◆ WORK TASK ◆
Report the lines of the data below that contain the string "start".

◆ DATA RECORDS ◆
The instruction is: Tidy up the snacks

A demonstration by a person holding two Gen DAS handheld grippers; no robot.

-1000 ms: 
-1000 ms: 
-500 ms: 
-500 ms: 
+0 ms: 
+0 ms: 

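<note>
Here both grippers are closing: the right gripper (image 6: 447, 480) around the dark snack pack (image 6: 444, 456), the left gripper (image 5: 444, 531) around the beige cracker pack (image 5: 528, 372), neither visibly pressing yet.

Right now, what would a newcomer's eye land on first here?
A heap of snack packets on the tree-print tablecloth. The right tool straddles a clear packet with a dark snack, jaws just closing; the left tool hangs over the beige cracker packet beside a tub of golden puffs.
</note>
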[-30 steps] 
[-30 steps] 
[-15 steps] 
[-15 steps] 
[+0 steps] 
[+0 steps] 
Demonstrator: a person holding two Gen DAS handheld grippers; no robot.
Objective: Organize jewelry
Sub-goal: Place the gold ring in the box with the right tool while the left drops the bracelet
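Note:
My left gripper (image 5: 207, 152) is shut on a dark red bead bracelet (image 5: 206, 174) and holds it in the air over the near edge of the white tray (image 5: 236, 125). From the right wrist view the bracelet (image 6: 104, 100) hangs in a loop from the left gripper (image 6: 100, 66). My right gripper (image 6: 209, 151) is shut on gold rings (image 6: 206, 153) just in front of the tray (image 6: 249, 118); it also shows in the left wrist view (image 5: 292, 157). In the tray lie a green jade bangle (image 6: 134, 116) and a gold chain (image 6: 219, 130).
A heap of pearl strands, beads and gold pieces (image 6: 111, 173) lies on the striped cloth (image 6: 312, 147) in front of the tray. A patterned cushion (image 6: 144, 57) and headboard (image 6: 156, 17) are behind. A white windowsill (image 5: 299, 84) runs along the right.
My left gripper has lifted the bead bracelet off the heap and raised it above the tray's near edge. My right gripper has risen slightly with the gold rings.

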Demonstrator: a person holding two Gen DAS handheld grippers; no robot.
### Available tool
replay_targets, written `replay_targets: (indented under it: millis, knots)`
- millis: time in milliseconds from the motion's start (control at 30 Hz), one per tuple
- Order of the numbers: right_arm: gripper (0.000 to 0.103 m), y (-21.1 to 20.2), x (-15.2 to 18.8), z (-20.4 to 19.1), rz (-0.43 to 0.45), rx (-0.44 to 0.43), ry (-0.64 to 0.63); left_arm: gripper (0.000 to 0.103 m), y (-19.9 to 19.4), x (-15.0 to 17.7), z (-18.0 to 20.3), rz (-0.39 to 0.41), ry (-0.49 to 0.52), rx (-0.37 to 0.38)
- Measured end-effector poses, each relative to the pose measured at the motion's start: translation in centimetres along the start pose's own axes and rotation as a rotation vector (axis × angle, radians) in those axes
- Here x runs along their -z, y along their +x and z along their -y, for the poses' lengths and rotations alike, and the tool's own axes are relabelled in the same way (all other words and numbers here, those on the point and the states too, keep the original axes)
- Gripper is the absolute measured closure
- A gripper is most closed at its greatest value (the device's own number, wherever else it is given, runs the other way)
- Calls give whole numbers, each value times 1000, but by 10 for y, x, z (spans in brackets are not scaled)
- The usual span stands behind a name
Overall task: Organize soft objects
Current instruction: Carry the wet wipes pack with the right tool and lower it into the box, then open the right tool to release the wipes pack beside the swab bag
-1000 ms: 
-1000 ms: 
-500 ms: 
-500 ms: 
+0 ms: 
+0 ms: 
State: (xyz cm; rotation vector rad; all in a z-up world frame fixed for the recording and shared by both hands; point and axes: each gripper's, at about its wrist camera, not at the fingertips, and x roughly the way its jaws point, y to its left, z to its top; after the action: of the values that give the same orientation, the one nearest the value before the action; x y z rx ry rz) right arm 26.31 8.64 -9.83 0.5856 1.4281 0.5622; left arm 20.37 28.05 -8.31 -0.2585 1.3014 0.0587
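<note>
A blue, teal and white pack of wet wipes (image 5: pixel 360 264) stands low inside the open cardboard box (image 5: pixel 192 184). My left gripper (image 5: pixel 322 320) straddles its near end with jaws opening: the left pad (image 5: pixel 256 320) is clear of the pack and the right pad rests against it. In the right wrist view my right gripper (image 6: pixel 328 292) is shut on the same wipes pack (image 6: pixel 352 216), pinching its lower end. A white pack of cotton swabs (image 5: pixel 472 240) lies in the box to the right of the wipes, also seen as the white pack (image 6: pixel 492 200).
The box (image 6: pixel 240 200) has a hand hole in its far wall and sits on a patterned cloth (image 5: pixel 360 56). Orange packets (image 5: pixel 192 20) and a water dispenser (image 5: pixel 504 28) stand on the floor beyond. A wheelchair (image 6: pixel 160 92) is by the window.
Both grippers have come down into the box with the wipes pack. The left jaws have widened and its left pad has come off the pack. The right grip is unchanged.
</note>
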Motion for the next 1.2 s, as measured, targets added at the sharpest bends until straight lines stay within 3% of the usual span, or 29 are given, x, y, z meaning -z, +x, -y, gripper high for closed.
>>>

◆ RESPONSE TO THIS EXERCISE ◆
- millis: time in milliseconds from the motion's start (control at 30 Hz), one per tuple
- Measured end-effector poses, each relative to the pose measured at the motion's start: translation in centimetres along the start pose's own axes and rotation as a rotation vector (axis × angle, radians) in those axes

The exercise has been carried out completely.